Well, not quite yet. It's true that researchers realized the potential benefits of VGI and a lot of effort was put into analyzing it over the last decade. Today, we have a detailed understanding of the quality of VGI, and countless studies addressed numerous applications of VGI. Scientists also revealed a lot about the people who generate VGI, because ultimately, everything depends on them. For example, several studies explored global mobility patterns through the lens of Twitter, evaluated photo-sharing preferences of tourists through Flickr and Panoramio and so on. Putting all the pieces together can potentially help us understend the world through what can be gathered from regular people in the form of VGI.

Instagram and Foursquare

So, what's the deal with your research then?

While we know a lot about how people generally tweet, post on Instagram, or even edit maps, we know very little to nothing about how the same individual user uses these services simultaneously. And the thing is: people do use many services together! Checking in at the airport, posting a photo of your dinner, and tweeting about an interesting talk you hear at a conference? Does it sound familiar? For some, it sure does. The spatial footprint of these activities is slightly different. But how different are they? And why are they different? What can we learn from studying them? This is what I aim to understand and this is what I need your help with.

OK, cool, but what are you hoping to achieve?

I believe in the power of understanding.
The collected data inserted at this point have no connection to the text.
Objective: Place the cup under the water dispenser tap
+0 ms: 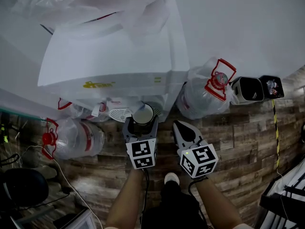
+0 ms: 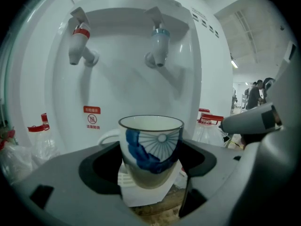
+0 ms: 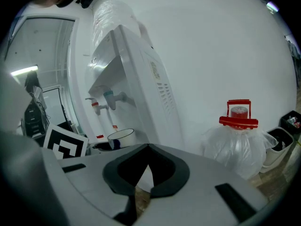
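Note:
A white cup (image 2: 151, 147) with a blue pattern and a dark rim is held upright between the jaws of my left gripper (image 2: 150, 166), which is shut on it. From the head view the cup (image 1: 142, 114) sits at the front of the white water dispenser (image 1: 114, 56), over its drip tray (image 1: 120, 114). In the left gripper view the blue tap (image 2: 158, 44) is above and slightly right of the cup, and the red tap (image 2: 78, 39) is further left. My right gripper (image 1: 183, 130) hangs beside it to the right, shut and empty; its own view shows the cup (image 3: 121, 137) at its left.
Plastic-wrapped water bottles with red handles lie on the wooden floor: one right of the dispenser (image 1: 205, 92), one at the left (image 1: 76, 137). Two small bins (image 1: 250, 89) stand at the wall on the right. Cables and a dark object (image 1: 24, 187) lie at the lower left.

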`<state>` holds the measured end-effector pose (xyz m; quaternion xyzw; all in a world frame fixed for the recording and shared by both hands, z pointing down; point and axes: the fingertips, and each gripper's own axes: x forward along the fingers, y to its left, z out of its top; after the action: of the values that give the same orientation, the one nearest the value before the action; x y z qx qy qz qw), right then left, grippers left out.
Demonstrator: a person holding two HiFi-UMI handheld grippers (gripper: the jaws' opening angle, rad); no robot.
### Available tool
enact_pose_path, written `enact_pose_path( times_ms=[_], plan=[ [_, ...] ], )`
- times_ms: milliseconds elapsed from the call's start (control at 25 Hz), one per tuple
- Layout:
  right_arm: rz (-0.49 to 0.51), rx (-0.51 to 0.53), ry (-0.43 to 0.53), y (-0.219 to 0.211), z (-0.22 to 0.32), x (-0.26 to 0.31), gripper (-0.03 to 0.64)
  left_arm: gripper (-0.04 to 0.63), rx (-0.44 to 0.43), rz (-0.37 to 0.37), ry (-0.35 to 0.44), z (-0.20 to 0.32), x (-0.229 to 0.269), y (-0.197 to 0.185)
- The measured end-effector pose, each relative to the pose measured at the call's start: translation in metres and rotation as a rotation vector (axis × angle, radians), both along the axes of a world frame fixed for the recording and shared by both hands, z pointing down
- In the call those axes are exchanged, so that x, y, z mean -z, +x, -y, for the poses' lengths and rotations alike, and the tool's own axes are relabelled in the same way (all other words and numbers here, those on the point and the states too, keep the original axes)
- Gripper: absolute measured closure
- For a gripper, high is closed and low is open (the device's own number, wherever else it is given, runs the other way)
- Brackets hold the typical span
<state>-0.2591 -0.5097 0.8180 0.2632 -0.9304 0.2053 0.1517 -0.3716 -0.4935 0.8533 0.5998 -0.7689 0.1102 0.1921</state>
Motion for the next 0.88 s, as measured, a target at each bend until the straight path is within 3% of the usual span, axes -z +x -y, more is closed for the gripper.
enact_pose_path(
  times_ms=[280,880],
  plan=[
    [-0.023,0.002,-0.012,0.011,-0.002,-0.014,0.595,0.192,0.035,0.025,0.060,0.006,-0.008,-0.009],
    [-0.026,-0.019,-0.041,0.023,-0.006,-0.019,0.595,0.192,0.070,0.091,0.073,0.008,-0.008,-0.008]
  ],
)
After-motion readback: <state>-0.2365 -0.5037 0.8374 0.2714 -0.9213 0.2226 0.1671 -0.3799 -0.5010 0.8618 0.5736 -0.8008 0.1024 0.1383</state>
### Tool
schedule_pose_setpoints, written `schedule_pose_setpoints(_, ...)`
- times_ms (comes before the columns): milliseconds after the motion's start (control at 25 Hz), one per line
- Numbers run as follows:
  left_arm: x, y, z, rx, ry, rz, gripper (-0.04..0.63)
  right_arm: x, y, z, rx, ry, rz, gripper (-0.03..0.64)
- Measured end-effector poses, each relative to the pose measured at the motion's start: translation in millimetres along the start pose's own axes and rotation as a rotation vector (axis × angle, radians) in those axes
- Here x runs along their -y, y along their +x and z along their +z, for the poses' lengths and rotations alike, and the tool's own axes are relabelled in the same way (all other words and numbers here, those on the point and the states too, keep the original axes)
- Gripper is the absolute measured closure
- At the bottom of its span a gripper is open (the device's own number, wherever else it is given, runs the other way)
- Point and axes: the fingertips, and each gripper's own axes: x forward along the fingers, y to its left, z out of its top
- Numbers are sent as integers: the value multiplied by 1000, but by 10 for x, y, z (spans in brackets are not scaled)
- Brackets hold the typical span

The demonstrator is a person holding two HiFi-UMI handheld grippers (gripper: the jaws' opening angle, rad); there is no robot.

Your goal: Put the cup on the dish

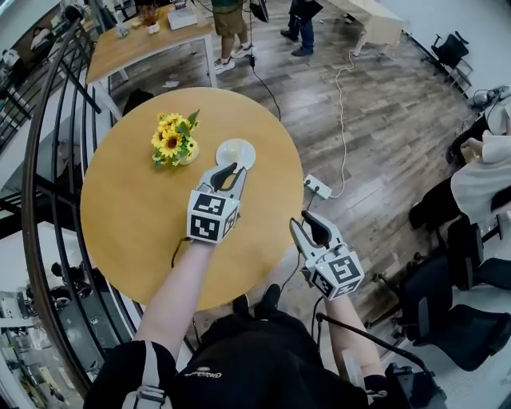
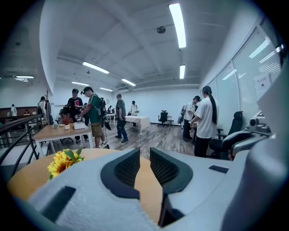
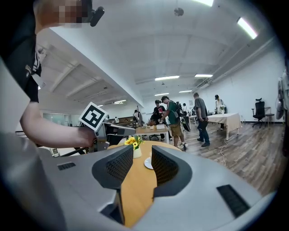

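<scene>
- A round wooden table point(image 1: 128, 208) stands on grey-brown plank flooring point(image 1: 383, 120) beside a dark curved railing point(image 1: 40, 160).
- On the tabletop, a small vase of sunflowers point(image 1: 172, 140) stands just beside a white dish point(image 1: 249, 148), on which a pale cup point(image 1: 231, 150) appears to rest.
- The left gripper point(image 1: 234, 172) hangs over the table near the dish, its jaws a narrow gap apart with nothing between them.
- The right gripper point(image 1: 303, 221) is held past the table's edge, its jaws slightly apart and empty.
- A power strip point(image 1: 318, 187) lies on the floor.
- People point(image 1: 227, 24) stand by a second table point(image 1: 144, 44).
- Strip lights point(image 2: 177, 25) run along the ceiling.
</scene>
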Motion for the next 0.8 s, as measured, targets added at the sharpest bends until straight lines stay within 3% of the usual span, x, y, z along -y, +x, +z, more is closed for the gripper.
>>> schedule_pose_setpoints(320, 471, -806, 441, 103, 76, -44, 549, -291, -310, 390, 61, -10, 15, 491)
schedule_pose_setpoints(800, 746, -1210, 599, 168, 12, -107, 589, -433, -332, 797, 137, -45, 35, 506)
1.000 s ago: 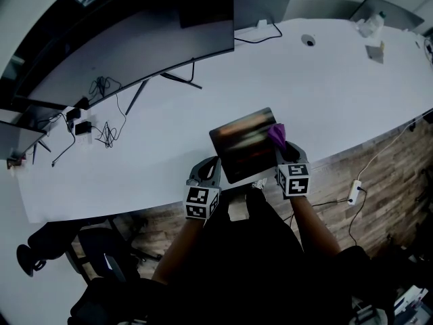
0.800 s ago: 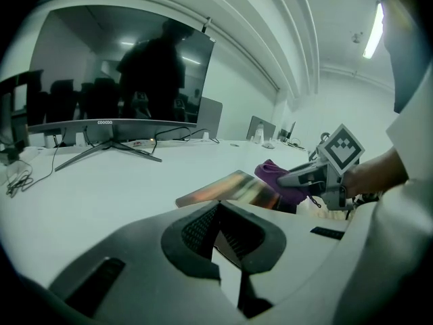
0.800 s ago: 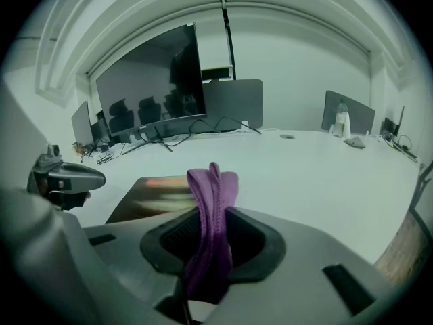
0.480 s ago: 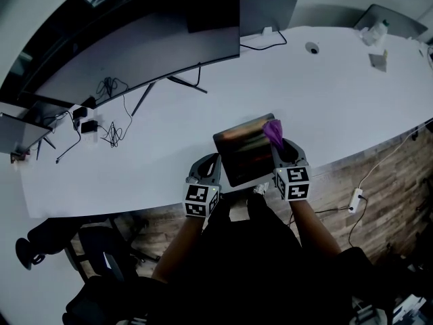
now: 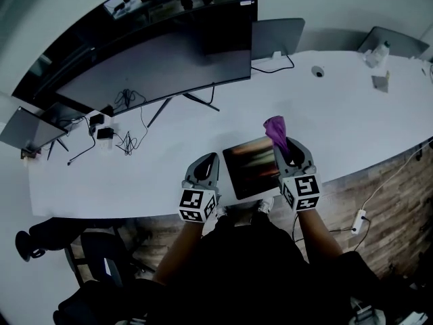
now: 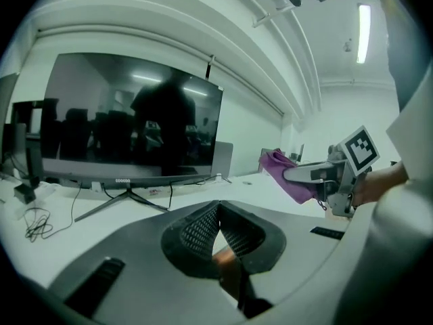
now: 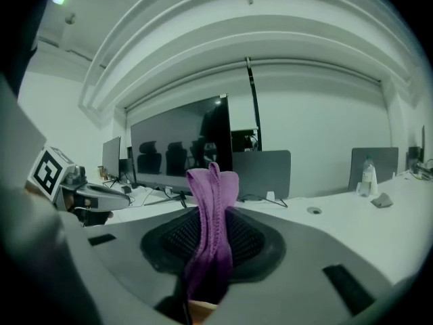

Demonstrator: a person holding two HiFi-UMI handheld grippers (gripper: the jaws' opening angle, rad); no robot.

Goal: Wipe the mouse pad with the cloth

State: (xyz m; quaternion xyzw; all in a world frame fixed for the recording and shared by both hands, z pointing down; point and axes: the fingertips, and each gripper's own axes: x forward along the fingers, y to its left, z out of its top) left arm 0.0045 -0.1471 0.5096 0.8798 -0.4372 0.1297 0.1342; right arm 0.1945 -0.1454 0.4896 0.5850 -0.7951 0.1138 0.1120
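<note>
Head view: a dark mouse pad (image 5: 252, 168) lies at the near edge of the white worktop (image 5: 352, 107), between the left gripper (image 5: 205, 171) and the right gripper (image 5: 287, 147), which carries a purple cloth (image 5: 276, 128) at the pad's far right corner. Left gripper view: the fingers (image 6: 203, 229) are pressed together, holding nothing. Right gripper view: the fingers (image 7: 250, 239) are clamped on the cloth, which stands up between them, a curved monitor (image 7: 179, 147) beyond
</note>
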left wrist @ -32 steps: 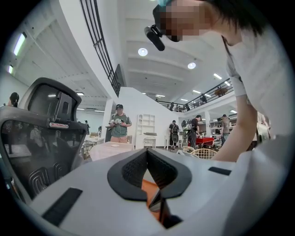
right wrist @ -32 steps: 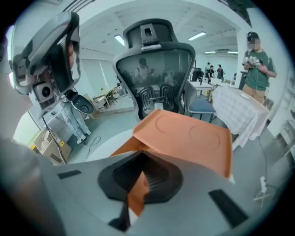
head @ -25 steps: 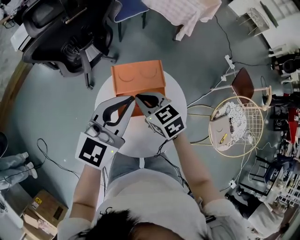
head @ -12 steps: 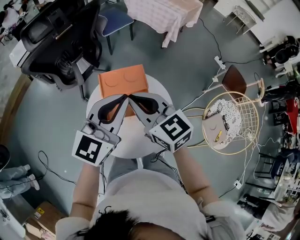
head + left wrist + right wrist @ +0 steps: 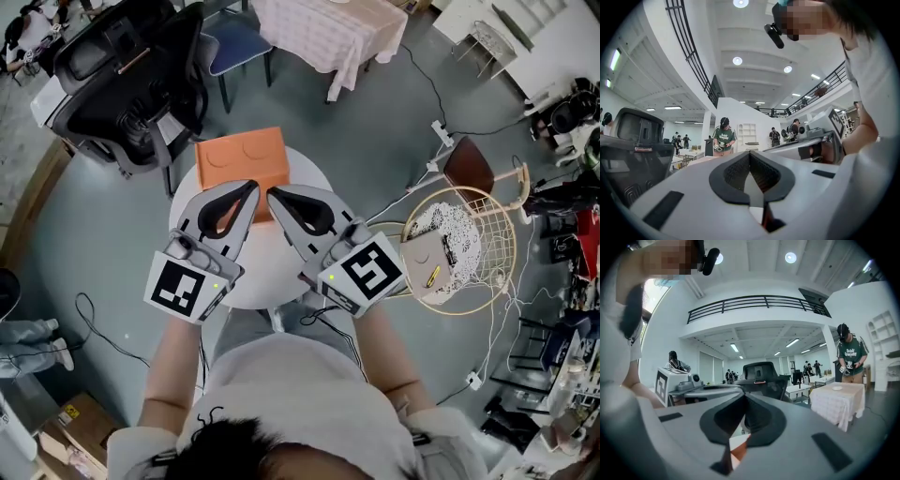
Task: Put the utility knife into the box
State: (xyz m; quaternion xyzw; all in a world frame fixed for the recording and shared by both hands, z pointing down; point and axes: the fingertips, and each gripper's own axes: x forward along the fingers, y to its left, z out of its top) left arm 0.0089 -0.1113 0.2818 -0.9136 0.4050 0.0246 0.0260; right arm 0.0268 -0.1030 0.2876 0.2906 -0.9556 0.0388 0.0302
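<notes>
An orange box [image 5: 239, 161] with its lid down lies at the far edge of the small round white table [image 5: 269, 258]. No utility knife shows in any view. My left gripper [image 5: 253, 185] is shut and empty, its tips over the box's near edge. My right gripper [image 5: 273, 194] is also shut and empty, its tips close beside the left one's. Both are raised and point out level over the room. In the left gripper view the jaws [image 5: 750, 153] meet with nothing between them; so do those in the right gripper view [image 5: 744, 396], with a sliver of the orange box [image 5: 738, 453] below.
A black office chair [image 5: 122, 75] and a blue chair [image 5: 234, 42] stand beyond the table, with a cloth-covered table [image 5: 328, 33] behind. At the right are a round wire stand [image 5: 459, 248] and a brown stool [image 5: 469, 164]. Cables trail on the grey floor. People stand far off.
The right gripper has drawn back toward the person and to the right. The left gripper has hardly moved. Both stayed shut, and the box's lid stayed down.
</notes>
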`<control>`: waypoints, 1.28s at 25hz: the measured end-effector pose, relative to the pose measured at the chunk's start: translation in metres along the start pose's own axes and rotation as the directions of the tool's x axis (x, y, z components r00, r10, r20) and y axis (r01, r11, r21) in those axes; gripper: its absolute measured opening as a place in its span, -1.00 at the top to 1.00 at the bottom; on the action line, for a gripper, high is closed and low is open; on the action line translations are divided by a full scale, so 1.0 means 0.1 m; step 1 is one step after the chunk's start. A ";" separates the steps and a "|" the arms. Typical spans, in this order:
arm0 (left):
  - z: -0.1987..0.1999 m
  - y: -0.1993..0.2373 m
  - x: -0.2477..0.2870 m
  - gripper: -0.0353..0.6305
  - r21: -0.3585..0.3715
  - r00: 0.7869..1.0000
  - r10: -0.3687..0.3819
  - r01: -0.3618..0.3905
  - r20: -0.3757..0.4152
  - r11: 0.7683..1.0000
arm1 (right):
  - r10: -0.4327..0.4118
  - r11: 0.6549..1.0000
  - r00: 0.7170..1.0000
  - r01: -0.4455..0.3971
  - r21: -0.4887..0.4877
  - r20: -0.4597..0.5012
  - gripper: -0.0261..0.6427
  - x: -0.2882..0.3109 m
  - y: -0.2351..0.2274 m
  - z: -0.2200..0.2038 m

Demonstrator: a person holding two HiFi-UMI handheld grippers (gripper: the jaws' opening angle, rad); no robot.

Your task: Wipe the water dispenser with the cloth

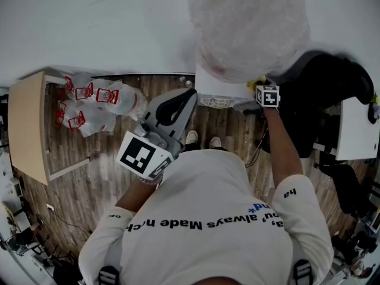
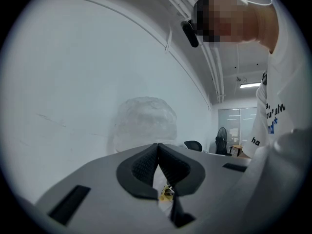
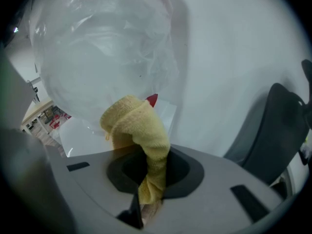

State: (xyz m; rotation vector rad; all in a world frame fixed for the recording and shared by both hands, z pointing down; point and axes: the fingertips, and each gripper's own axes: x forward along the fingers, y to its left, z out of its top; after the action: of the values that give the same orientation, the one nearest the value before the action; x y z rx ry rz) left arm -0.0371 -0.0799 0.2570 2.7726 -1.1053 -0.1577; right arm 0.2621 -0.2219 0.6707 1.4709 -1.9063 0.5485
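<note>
The water dispenser (image 1: 218, 89) stands against the wall, white, with a big bottle (image 1: 249, 25) wrapped in clear plastic on top. My right gripper (image 1: 264, 91) is up against the dispenser's right side, just under the bottle. In the right gripper view the gripper (image 3: 151, 165) is shut on a folded yellow cloth (image 3: 139, 130), which sticks up in front of the bottle (image 3: 97, 48) and the dispenser's white top (image 3: 80, 138). My left gripper (image 1: 173, 107) hangs left of the dispenser, away from it. Its pads (image 2: 146, 162) meet with nothing between them, and the bottle (image 2: 145, 123) shows beyond.
A light wooden table (image 1: 27, 126) stands at the left with several plastic bags (image 1: 95, 103) printed in red beside it on the wood floor. A black office chair (image 1: 332, 79) and a white desk (image 1: 356, 129) crowd the dispenser's right side.
</note>
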 end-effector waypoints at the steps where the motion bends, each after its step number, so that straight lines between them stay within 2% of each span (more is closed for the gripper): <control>1: 0.00 -0.01 0.00 0.84 0.000 1.000 -0.002 0.002 0.000 1.000 | -0.002 1.000 1.000 0.002 0.001 0.001 0.75 -0.02 0.01 -0.02; 16: -0.02 -0.10 0.07 0.84 -0.007 0.999 -0.039 0.039 0.003 0.999 | -0.013 1.000 1.000 0.013 0.007 0.008 0.75 -0.29 0.16 -0.31; 32: -0.07 -0.15 0.05 0.84 -0.014 0.999 -0.050 0.050 -0.002 0.999 | -0.039 0.997 0.999 0.038 0.071 0.019 0.75 -0.55 0.31 -0.63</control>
State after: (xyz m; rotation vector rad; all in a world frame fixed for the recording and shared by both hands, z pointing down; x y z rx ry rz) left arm -0.0224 -0.0725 0.2607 2.7889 -1.0311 -0.1678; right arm 0.2564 -0.1334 0.6765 1.5601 -1.8870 0.5905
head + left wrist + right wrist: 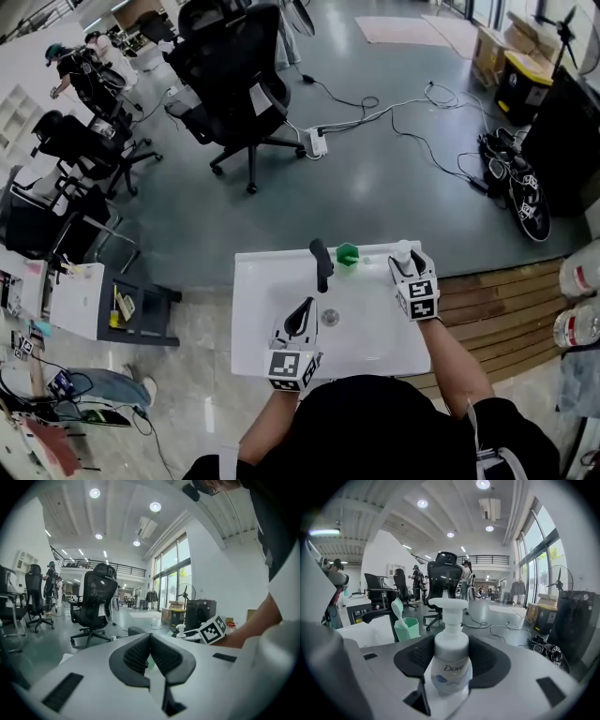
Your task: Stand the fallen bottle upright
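A white pump bottle (451, 660) with a blue label stands upright between the dark pads of my right gripper (451, 649), which is shut on its body. In the head view the bottle (402, 251) is at the far right corner of the white sink (253, 309), and my right gripper (407, 269) reaches it from the near side. Its pump head (180, 630) also shows in the left gripper view, right of centre. My left gripper (302, 309) hovers over the basin near the drain (330, 318). Its jaws (150, 638) are shut, with nothing held.
A black faucet (322, 262) rises at the sink's far edge, with a green cup (348, 253) holding a brush (397, 609) beside it. Office chairs (234, 75) and floor cables (412, 112) lie beyond. Wooden planks (506, 291) and water bottles (579, 323) sit to the right.
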`<state>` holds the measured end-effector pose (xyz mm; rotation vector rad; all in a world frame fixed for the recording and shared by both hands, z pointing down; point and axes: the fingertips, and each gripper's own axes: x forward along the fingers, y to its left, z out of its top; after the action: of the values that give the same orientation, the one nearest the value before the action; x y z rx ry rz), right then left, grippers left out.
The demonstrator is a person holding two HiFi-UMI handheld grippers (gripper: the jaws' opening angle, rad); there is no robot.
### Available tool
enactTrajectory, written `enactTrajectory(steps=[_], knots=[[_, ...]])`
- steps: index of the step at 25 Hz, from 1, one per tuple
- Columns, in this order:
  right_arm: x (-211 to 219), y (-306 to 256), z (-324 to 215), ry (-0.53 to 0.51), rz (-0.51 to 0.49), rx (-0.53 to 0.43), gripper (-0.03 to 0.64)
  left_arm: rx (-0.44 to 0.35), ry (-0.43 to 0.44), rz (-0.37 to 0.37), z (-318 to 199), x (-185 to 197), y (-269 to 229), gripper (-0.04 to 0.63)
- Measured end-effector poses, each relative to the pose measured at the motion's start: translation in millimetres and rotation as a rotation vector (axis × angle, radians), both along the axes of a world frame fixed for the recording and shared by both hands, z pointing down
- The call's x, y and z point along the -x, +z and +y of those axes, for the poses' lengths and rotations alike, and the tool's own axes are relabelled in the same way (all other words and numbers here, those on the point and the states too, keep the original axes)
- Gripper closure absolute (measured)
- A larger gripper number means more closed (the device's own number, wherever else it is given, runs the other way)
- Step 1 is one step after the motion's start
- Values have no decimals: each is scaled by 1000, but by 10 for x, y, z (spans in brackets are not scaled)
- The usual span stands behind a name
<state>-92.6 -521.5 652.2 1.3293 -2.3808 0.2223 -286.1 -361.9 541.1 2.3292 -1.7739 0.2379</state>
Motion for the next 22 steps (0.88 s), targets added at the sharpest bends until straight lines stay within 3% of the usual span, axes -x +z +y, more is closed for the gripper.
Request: enactTrajectory(steps=[7, 9, 13, 20, 22], knots=[[-27, 39, 87, 0, 31, -26, 354, -5, 26, 6, -34, -122, 3, 578], [-23, 76, 125, -20, 32, -1, 294, -3, 26, 7, -28, -126, 10, 578], [-121, 88, 217, -18, 35, 5, 252, 1, 28, 6, -11, -126, 25, 578], [-256, -391, 543, -11, -6, -59, 262, -8, 36, 4, -5, -171, -26, 578], [-268, -572, 654, -6, -24, -82, 311, -13, 34, 4, -2, -183, -37, 578]])
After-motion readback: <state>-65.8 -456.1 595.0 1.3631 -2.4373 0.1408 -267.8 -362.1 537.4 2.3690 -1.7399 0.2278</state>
So, at first I think we need to start from the bottom and get to the point of understanding. I would like to be able to say things like "okay, this is what we see in the data, which is likely attributed to this and that". Only then we can talk about possible implications and significance of the topic. Everyting aside, I hope that through understanding the spatial activity patterns of the same individual througout diferent online services, we can get a better picture of their travel behavior, for example. This information can then be used to provide better travel recommendation systems, or the more detaild information we gather can be fed to various models to estimate carbon dioxide emission, to name a few. We are not there yet, but I am working on it. Your help and participation could push this research to the next level.

Social media activity areas

How far along are you with this research?

As part of a 2016 study, we noticed that many Mapillary users were active editors of OpenStreetMap (OSM) as well [2]. Results showed platform specific differences in the space usage of users. Namely, the different nature of OSM and Mapillary resulted in different activity spaces, simply because users need to be physically present to take street level Mapillary photos, while they can make remote map edits in OSM while sitting at home.

In a pilot study from this year, I analyzed contributions of 10 users to Instagram and Foursquare [3]. This pilot study provided means to asses the performance of methods to a) define user activity spaces from social media data and b) mathematically quantify the (dis)similarity of contributions of the same user to multiple online services. These outcomes are essential for this current study. The pilot study will be presented at the AGILE 2018 conference in Lund, Sweden, so come and say hi!


[1] Goodchild, M. F. (2007). Citizens as sensors: the world of volunteered geography. GeoJournal, 69(4), 211-221. [doi: 10.1007/s10708-007-9111-y]
[2] Juhász, L. and Hochmair, H. H. (2016). Cross-linkage between Mapillary Street Level Photos and OSM Edits. In T. Sarjakoski, M. Y. Santos, L. T. Sarjakoski (Eds.), Geospatial Data in a Changing World – Lecture Notes in Geoinformation and Cartography (pp. 141-156). Berlin: Springer. [doi: 10.1007/978-3-319-33783-8_9, RG]
[3] Juhász, L. and Hochmair, H. H. (2018). Cross-checking user activities in multiple geo-social media networks. 21th AGILE Conference on Geo-information Science. Lund, Sweden [RG]